OpenDriveLab / Openpilot-Deepdive

Our insights of Openpilot, a deepdive project on it
MIT License
231 stars 66 forks source link

How much CPU RAM and GPU memory is used in this project? #5

Closed MicroHest closed 2 years ago

MicroHest commented 2 years ago

I run this project. But it seems that I‘m either out of RAM or GPU memory.

My computer has 8 NVIDIA GeForce RTX 3090 devices, each device has 24G memory roughly. It has 2 Intel(R) Xeon(R) Gold 6226R CPUs, each CPU has 26 cores. The ram size is 376GiB in total.

At first, I run this project with the default setting according to the paper.

# boom with CUDA out of memory.
parser.add_argument('--batch_size', type=int, default=48)
parser.add_argument('--lr', type=float, default=1e-4)
parser.add_argument('--n_workers', type=int, default=8)
parser.add_argument('--epochs', type=int, default=100)
parser.add_argument('--log_per_n_step', type=int, default=20)
parser.add_argument('--val_per_n_epoch', type=int, default=1)

parser.add_argument('--resume', type=str, default='')

parser.add_argument('--M', type=int, default=5)
parser.add_argument('--num_pts', type=int, default=33)
parser.add_argument('--mtp_alpha', type=float, default=1.0)
parser.add_argument('--optimizer', type=str, default='adamw')

Then I tried a smaller batch size of 8 but failed with CUDA out of memory. Finally, I modified optimize_per_n_step to 20. Well, this time it works. But after a short time, I found my work process 2 exited unexcepted.

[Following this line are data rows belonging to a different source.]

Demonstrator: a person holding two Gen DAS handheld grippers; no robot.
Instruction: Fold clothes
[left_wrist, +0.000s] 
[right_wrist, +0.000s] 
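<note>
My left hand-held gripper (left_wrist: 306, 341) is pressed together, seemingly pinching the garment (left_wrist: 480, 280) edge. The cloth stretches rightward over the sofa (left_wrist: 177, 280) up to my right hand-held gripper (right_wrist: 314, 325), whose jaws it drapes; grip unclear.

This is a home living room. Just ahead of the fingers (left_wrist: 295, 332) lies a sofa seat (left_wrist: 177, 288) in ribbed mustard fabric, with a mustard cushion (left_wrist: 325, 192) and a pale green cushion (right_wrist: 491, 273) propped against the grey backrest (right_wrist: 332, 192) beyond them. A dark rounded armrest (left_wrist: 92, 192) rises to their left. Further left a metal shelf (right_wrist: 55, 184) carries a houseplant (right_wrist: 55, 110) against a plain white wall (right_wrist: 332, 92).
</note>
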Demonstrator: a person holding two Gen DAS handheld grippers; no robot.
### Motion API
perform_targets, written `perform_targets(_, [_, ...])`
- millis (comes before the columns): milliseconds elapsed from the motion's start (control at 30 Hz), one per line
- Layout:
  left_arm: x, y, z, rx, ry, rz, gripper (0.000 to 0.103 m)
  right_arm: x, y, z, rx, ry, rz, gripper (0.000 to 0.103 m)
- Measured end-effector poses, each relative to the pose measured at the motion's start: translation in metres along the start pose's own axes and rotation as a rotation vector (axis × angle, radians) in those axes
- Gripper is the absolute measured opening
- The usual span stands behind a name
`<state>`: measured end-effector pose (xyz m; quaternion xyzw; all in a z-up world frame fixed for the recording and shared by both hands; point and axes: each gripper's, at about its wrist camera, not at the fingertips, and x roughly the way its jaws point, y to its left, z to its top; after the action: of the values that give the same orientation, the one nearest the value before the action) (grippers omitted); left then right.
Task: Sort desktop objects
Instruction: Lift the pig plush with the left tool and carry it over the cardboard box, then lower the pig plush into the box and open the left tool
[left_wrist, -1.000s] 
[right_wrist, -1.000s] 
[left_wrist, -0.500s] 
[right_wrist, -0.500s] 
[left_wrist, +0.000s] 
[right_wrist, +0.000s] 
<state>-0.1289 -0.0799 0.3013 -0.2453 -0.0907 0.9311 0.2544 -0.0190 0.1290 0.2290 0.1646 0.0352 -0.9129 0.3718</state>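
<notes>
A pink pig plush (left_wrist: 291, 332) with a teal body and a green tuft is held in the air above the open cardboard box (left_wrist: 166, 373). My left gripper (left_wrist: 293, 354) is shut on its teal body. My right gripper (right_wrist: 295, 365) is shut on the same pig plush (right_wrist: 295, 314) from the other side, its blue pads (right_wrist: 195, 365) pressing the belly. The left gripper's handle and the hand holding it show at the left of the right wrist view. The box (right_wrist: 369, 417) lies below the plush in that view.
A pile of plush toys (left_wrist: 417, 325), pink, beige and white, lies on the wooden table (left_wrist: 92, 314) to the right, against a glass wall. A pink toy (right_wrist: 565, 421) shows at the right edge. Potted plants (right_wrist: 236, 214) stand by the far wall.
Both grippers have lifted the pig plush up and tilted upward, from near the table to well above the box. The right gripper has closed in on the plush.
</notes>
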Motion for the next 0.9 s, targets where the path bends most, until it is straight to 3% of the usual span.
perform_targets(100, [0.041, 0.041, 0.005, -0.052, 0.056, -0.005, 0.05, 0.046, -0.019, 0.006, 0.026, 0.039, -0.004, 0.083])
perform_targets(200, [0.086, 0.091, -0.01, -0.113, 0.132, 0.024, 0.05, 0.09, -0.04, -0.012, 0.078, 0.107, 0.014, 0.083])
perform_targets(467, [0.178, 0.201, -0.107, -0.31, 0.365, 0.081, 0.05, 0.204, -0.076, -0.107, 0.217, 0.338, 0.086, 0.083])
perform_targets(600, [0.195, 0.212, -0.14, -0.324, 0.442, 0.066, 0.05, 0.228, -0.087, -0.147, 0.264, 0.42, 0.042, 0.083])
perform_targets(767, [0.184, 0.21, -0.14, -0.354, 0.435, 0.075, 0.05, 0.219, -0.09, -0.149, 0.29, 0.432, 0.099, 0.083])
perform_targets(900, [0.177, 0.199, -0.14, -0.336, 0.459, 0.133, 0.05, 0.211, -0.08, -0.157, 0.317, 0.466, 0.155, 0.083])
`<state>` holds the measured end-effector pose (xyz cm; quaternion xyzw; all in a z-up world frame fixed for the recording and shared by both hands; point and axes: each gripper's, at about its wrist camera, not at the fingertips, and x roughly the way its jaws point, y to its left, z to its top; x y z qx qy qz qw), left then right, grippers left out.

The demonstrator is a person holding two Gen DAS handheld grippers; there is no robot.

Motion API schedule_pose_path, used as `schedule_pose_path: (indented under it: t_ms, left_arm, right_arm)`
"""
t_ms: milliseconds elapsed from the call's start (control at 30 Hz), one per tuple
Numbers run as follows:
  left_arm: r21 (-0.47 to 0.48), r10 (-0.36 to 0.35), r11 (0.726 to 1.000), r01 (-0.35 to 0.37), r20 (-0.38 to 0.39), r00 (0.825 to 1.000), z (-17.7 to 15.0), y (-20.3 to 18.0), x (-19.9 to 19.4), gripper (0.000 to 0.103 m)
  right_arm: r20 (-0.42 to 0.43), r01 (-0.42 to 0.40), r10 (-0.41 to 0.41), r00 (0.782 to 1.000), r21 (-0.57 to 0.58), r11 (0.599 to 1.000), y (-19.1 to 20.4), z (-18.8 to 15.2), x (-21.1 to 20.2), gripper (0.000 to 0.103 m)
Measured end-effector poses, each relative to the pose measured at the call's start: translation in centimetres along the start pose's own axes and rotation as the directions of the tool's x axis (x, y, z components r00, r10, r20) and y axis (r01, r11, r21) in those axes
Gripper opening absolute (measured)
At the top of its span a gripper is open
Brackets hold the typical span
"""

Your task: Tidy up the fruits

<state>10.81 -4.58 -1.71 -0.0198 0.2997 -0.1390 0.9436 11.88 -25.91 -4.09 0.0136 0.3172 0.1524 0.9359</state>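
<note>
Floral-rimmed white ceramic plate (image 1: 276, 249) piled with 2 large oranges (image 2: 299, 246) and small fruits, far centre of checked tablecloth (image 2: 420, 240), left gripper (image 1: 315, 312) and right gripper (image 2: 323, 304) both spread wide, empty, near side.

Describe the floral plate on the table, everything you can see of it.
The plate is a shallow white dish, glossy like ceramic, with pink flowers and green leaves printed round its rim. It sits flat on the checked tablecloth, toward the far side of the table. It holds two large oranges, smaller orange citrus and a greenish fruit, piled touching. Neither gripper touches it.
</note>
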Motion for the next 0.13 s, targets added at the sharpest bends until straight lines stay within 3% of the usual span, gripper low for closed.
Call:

After observing the top command's panel, I found my computer had run out of RAM before the process exited.

Finally, my computer works well in configuration below.

# optimize_per_n_step is 20.
parser.add_argument('--batch_size', type=int, default=8) # changed
parser.add_argument('--lr', type=float, default=1e-4)
parser.add_argument('--n_workers', type=int, default=2) # changed
parser.add_argument('--epochs', type=int, default=100)
parser.add_argument('--log_per_n_step', type=int, default=20)
parser.add_argument('--val_per_n_epoch', type=int, default=1)

parser.add_argument('--resume', type=str, default='')

parser.add_argument('--M', type=int, default=5)
parser.add_argument('--num_pts', type=int, default=33)
parser.add_argument('--mtp_alpha', type=float, default=1.0)
parser.add_argument('--optimizer', type=str, default='adamw') 

Could you tell me how much CPU RAM and GPU memory is recommended for this project? Or your computer info.

ElectronicElephant commented 2 years ago

Hi @MicroHest ,

We implemented and tested our code on the lab's slurm cluster, which features 2 socket E5 processor, 8 V100 GPUs (with 32G gRAM) and 512GB RAM, so it may be problematic when running on bare metal machines. Indeed, it requires much RAM, for we have to extract all the frames from the video, before sending them into the network. We're looking into this issue and hope it can run on some widely-used graphic cards like 1080Ti. Please kindly wait for a few days.

MicroHest commented 2 years ago

OK,thanks

ElectronicElephant commented 2 years ago

Hi @MicroHest ,

Sorry for the delay. I have updated the code for bare-metal machines. Please pull the latest code and follow the instructions https://github.com/OpenPerceptionX/Openpilot-Deepdive#training-and-testing .

Also, please kindly note that the batch_size is actually the batch size per GPU. When setting it to 6, it consumes around 30G GPU memory, so it's interesting to know that you can run with batch_size=8 on 24GB 3090s without OOM.

As for RAM, when setting batch_size=6 and n_workers=4, it consumes around 40 to 50 GB RAM per process. (That means, if you run with 8 cards, you will have to multiply it by 8).